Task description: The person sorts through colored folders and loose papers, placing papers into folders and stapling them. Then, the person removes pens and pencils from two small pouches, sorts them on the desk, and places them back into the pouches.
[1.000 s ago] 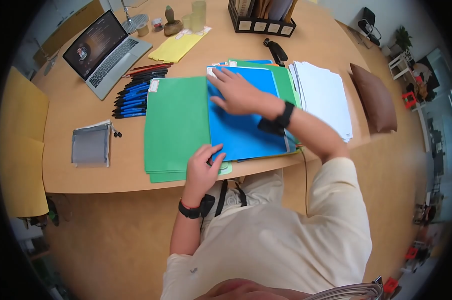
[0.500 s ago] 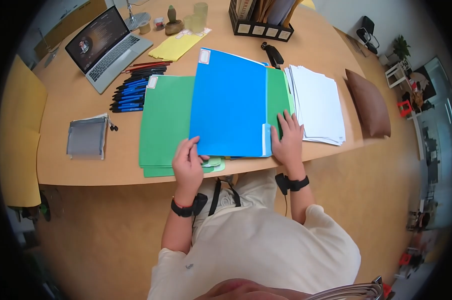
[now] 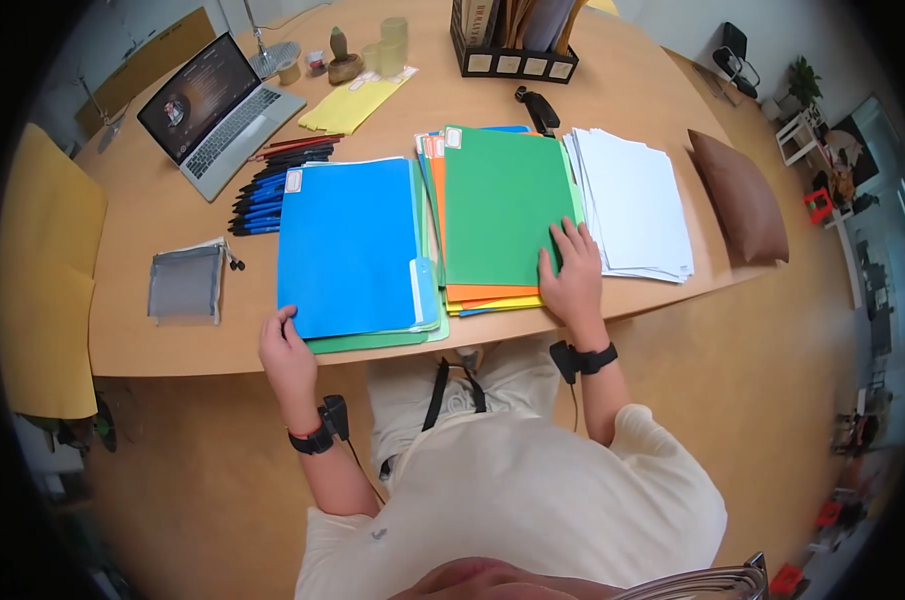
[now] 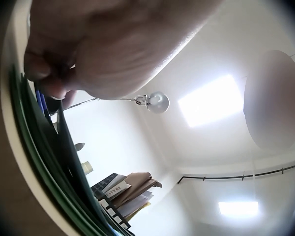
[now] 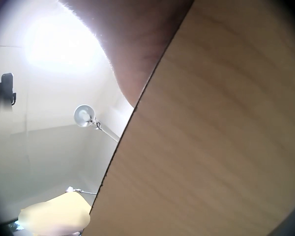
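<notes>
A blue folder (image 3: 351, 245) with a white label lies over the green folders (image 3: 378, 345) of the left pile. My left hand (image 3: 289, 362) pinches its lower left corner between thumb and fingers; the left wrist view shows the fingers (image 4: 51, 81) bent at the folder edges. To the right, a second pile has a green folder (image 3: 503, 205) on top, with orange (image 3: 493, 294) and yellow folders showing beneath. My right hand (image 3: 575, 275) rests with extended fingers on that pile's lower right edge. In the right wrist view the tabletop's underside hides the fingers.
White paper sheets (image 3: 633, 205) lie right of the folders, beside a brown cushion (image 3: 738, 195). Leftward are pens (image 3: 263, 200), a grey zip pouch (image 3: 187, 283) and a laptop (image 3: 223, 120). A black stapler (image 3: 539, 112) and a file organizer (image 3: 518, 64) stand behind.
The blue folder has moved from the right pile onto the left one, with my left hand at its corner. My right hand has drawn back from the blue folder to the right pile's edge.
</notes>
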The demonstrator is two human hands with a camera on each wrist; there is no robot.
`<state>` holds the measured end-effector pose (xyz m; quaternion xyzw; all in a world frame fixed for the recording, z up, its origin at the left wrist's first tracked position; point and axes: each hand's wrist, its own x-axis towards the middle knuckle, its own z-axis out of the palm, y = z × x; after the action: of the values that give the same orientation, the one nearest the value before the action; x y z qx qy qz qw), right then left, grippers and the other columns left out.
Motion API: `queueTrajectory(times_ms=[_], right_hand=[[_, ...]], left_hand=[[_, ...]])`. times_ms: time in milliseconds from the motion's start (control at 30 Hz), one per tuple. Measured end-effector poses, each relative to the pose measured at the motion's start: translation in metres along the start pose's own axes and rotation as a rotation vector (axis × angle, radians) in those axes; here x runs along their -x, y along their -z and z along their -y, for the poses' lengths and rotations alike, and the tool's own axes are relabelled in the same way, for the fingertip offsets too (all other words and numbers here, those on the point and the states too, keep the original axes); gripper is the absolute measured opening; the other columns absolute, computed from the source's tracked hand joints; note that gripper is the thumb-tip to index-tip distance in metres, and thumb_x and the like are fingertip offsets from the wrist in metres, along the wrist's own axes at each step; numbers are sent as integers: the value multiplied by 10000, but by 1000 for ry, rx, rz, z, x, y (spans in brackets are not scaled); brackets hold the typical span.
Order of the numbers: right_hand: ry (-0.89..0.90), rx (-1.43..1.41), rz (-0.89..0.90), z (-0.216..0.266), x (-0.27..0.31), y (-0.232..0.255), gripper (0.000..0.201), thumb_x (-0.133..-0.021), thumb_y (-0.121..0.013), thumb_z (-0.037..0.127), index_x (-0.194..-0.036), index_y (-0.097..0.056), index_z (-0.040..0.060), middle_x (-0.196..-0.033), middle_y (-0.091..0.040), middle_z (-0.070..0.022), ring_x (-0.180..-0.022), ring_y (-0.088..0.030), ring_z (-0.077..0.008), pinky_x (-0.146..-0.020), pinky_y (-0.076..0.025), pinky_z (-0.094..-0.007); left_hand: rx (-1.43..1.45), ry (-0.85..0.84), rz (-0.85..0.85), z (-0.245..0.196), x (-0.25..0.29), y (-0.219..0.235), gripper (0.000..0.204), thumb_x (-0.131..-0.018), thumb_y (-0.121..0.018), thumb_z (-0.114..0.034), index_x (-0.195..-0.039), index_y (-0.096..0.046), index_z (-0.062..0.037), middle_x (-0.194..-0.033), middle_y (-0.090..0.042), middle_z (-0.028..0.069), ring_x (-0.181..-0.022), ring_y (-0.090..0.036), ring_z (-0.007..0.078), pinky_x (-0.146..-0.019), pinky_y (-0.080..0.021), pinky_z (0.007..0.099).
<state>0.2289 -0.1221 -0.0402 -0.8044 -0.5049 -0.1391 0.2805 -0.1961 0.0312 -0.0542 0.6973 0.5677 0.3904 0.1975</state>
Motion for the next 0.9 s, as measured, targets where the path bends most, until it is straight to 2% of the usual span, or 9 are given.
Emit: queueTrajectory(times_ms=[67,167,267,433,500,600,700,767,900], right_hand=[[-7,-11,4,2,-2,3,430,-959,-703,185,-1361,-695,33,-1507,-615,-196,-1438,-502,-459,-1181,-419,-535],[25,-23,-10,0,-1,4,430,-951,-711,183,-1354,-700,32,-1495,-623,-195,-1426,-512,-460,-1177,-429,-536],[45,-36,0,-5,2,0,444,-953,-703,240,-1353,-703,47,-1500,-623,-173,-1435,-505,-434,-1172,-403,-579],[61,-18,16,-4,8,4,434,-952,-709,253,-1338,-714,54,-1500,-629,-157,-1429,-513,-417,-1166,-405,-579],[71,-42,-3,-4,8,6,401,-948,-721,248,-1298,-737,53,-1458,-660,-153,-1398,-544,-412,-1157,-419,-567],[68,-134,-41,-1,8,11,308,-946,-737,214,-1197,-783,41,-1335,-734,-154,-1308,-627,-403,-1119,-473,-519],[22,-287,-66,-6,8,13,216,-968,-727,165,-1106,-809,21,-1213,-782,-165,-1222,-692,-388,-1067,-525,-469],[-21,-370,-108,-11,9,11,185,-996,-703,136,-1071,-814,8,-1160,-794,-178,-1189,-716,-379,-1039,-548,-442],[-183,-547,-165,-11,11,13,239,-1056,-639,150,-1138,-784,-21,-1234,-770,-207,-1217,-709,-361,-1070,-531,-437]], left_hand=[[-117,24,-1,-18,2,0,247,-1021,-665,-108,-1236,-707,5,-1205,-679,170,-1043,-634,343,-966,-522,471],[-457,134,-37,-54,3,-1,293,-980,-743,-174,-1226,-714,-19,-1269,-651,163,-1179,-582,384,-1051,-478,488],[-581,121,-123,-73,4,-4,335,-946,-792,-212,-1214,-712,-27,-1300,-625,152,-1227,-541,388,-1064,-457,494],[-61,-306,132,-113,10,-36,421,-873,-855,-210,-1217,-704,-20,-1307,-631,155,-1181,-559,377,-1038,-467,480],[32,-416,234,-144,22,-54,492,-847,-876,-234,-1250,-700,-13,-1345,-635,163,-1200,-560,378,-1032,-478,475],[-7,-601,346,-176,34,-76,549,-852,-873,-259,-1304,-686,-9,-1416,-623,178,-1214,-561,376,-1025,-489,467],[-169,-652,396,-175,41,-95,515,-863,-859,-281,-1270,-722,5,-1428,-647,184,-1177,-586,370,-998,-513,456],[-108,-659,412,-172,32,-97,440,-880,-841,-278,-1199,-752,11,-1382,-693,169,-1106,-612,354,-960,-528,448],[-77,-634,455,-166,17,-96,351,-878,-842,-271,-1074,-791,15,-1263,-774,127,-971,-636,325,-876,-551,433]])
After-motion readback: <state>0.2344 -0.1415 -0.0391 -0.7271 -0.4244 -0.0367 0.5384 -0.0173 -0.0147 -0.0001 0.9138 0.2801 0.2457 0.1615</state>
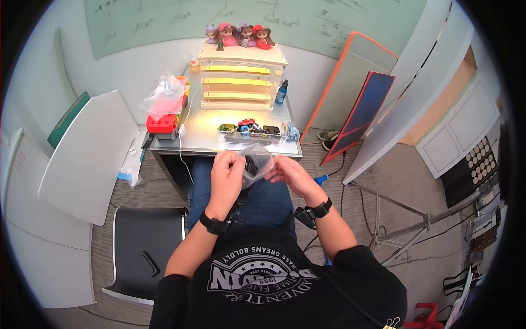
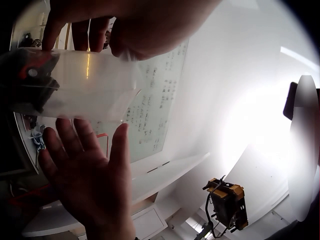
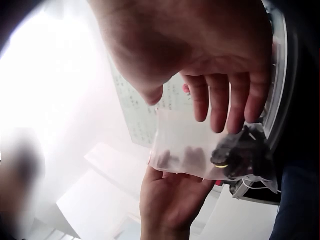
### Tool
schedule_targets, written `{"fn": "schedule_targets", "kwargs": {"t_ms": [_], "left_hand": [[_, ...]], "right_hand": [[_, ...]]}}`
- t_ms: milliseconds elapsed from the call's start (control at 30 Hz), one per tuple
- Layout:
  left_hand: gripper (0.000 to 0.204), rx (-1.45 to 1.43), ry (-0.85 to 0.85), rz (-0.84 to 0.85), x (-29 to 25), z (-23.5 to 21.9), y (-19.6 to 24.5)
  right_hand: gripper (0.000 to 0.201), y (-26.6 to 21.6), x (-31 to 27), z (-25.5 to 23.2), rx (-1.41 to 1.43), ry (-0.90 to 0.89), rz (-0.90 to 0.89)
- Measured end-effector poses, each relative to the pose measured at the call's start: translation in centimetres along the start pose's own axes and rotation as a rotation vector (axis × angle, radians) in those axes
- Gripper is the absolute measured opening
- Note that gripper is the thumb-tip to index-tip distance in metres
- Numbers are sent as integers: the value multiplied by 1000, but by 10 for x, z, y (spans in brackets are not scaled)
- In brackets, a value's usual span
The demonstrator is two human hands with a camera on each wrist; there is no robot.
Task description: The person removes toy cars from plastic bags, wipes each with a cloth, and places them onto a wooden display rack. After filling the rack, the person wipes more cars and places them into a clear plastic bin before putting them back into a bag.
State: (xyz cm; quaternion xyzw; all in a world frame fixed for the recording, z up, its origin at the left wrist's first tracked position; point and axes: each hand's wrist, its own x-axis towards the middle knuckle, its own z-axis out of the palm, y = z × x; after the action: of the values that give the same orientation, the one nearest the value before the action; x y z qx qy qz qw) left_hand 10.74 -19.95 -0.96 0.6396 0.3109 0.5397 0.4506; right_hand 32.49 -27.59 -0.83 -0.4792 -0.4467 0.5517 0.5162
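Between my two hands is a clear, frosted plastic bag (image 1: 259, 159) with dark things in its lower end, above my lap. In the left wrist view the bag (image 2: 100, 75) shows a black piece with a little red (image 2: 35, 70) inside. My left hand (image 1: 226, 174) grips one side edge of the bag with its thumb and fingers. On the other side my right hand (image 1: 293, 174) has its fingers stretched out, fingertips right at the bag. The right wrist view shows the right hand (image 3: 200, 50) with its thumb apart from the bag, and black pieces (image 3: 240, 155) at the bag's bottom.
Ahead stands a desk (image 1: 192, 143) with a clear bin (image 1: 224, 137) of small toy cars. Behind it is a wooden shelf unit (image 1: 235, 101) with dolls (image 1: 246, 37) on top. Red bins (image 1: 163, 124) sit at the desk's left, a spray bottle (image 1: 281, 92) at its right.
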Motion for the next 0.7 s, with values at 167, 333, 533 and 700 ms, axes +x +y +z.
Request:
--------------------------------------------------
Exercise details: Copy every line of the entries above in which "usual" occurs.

Exercise solution:
Motion for the next 0.9 s, as measured, targets where the path bends most, until it is straight to 2% of the usual span, or 9 are given.
- In brackets, a value's usual span

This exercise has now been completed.